Generalization in Neural Networks: A Broad Survey

This paper reviews concepts, modeling approaches, and recent findings along a spectrum of different levels of abstraction of neural network models including generalization across (1) Samples, (2) Distributions, (3) Domains, (4) Tasks, (5) Modalities, and (6) Scopes. Results on (1) sample generalization show that, in the case of ImageNet, nearly all the recent improvements reduced training error while overfitting stayed flat; with nearly all the training error eliminated, future progress will require a focus on reducing overfitting. Perspectives from statistics highlight how (2) distribution generalization can be viewed alternately as a change in sample weights or a change in the input-output relationship; thus, techniques that have been successful in domain generalization have the potential to be applied to difficult forms of sample or distribution generalization. Transfer learning approaches to (3) domain generalization are summarized, as are recent advances and the wealth of domain adaptation benchmark datasets available. Recent breakthroughs surveyed in (4) task generalization include few-shot meta-learning approaches and the BERT NLP engine, and recent (5) modality generalization studies are discussed that integrate image and text data and that apply a biologically-inspired network across olfactory, visual, and auditory modalities. Recent (6) scope generalization results are reviewed that embed knowledge graphs into deep NLP approaches. Additionally, concepts from neuroscience are discussed on the modular architecture of brains and the steps by which dopamine-driven conditioning leads to abstract thinking.

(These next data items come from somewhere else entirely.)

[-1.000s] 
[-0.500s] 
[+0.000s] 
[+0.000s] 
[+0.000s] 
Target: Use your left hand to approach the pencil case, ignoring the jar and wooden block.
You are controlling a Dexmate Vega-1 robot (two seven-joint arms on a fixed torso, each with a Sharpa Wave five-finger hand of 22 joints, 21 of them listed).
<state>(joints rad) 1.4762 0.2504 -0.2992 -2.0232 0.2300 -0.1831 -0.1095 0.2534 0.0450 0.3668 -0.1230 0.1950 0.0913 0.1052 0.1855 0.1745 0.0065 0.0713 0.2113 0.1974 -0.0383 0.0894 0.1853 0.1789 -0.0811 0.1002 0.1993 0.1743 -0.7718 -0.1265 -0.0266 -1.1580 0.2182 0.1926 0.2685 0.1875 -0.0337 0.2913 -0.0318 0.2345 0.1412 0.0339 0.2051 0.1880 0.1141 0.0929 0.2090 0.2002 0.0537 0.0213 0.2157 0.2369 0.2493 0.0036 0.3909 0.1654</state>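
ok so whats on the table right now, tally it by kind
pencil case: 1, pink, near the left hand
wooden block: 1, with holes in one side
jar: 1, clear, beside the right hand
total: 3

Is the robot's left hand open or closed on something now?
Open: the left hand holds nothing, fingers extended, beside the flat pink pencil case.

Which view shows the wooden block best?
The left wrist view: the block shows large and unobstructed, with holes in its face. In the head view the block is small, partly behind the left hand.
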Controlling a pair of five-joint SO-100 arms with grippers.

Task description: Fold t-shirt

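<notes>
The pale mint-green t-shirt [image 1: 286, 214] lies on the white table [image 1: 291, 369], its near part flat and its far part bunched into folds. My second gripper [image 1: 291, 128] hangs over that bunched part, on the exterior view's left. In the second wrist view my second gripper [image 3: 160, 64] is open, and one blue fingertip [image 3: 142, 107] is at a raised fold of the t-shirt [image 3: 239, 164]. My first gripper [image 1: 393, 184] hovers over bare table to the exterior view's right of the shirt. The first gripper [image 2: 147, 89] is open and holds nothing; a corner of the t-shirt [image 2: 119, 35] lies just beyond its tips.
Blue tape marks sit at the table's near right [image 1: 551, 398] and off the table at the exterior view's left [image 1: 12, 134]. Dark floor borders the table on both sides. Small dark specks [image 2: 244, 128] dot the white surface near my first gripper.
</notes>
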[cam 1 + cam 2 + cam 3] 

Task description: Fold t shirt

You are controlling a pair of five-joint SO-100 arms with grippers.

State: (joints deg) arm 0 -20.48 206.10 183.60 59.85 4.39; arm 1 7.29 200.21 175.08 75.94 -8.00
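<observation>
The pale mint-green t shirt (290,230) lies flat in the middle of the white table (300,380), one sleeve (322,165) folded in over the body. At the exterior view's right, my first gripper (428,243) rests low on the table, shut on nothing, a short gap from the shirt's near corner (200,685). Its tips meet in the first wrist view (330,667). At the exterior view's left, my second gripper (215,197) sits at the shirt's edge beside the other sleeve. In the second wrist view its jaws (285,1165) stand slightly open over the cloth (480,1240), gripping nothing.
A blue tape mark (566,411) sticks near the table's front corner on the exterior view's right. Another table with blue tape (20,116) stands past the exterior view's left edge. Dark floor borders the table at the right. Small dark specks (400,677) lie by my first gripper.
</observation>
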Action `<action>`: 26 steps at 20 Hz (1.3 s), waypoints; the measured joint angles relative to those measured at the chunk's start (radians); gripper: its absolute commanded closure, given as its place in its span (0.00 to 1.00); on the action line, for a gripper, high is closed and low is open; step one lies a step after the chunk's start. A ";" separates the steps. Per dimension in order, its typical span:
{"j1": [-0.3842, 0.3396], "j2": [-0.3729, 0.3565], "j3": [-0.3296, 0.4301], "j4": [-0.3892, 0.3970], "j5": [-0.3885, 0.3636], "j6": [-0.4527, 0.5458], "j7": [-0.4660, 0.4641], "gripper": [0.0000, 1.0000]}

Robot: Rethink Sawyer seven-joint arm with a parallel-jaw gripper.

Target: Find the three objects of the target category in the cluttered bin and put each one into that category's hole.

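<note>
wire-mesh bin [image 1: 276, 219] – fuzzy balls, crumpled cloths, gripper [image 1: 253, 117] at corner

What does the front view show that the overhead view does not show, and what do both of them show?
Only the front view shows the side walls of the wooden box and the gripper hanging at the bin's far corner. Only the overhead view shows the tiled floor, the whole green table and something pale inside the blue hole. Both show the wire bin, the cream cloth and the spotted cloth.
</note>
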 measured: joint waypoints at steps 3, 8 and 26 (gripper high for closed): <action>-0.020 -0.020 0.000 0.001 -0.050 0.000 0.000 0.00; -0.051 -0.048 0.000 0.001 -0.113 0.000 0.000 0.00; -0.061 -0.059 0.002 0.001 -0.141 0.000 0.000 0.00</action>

翻译：本文回顾了神经网络模型在不同抽象层次上的概念、建模方法及最新研究成果，涵盖（1）样本泛化、（2）分布泛化、（3）领域泛化、（4）任务泛化、（5）模态泛化及（6）范围泛化。关于（1）样本泛化的结果表明，在ImageNet数据集上，近期几乎所有改进均降低了训练误差，而过拟合程度保持稳定；当训练误差几乎被消除后，未来进展需聚焦于减少过拟合。统计学视角表明，（2）分布泛化可被交替视为样本权重的变化或输入-输出关系的改变；因此，在领域泛化中成功的技术有望应用于困难形式的样本或分布泛化。文中总结了迁移学习方法在（3）领域泛化中的应用，以及最新进展和丰富的领域自适应基准数据集。在（4）任务泛化方面，综述了近期突破，包括小样本元学习方法及BERT自然语言处理引擎；讨论了（5）模态泛化的最新研究，这些研究整合图像与文本数据，并将生物启发式网络应用于嗅觉、视觉及听觉模态。回顾了（6）范围泛化的最新成果，将知识图谱嵌入深度自然语言处理方法中。此外，探讨了神经科学中关于大脑模块化架构及多巴胺驱动的条件反射如何引导抽象思维的步骤。